Basketball fans sometimes wonder, what the heck is a Los Angeles Laker? The well informed might know that this once venerated (now down-on-its-luck) franchise used to be the Minneapolis Lakers, though that still doesn’t tell most what a Laker is.

A laker is a ship or vessel confined to a freshwater lake or lake system. And in Minnesota, lakers are a big part of our economy.

That’s why images like this are so striking:

That’s a full basketball team of enormous ships. Sports commentator would call them “bigs.”

At one time this week as many as nine Great Lakes freighters, or “lakers,” were stuck outside the Duluth harbor. The iron ore loading docks experience slow-downs in the extreme cold of a Minnesota winter. Among other problems, iron ore pellets tend to stick together when temperatures reach well below zero.

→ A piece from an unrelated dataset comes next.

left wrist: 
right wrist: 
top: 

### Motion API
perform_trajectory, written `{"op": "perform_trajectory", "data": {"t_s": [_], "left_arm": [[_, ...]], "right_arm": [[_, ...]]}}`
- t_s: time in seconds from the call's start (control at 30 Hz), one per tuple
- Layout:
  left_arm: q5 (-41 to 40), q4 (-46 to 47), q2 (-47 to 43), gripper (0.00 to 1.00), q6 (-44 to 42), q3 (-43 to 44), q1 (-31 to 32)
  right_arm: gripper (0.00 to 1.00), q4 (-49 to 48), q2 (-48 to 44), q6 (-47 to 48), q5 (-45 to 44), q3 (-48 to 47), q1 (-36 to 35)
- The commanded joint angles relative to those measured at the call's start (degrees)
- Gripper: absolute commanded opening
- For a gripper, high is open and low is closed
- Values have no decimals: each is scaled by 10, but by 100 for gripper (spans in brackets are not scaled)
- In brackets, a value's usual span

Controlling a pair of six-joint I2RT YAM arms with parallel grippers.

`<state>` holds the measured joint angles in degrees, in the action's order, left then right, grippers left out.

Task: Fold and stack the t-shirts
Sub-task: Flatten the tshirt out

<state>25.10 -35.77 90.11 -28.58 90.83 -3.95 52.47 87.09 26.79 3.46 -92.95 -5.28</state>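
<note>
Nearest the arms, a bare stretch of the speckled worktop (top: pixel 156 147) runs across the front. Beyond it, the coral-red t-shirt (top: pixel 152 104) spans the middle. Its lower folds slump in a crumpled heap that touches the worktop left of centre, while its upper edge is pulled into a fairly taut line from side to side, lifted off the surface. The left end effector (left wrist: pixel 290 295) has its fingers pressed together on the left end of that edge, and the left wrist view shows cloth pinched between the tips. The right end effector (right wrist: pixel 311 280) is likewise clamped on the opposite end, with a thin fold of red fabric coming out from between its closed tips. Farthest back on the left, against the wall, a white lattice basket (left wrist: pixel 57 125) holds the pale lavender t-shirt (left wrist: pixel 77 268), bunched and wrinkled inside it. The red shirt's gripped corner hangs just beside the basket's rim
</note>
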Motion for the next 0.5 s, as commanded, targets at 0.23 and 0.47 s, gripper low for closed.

All of the ships you see in the picture were here to load iron ore.

Loading docks are working through their issues, slowly. Fortunately, there is hope that the logjam, or “orejam,” breaks today and tomorrow, allowing the ships to load up and head to the steel towns of the lower Great Lakes.

The delay has already caused several ships to cancel their final run before the end of the Lake Superior shipping season. This costs shipping customers and the ships themselves to lose money.

It’s not an ideal close to the season, but it’s been a strong year for shipping on Lake Superior. From dramatic improvements to iron ore shipping, to hot demand for grains and other commodity, the Port of Duluth-Superior has enjoyed a banner 2017 season.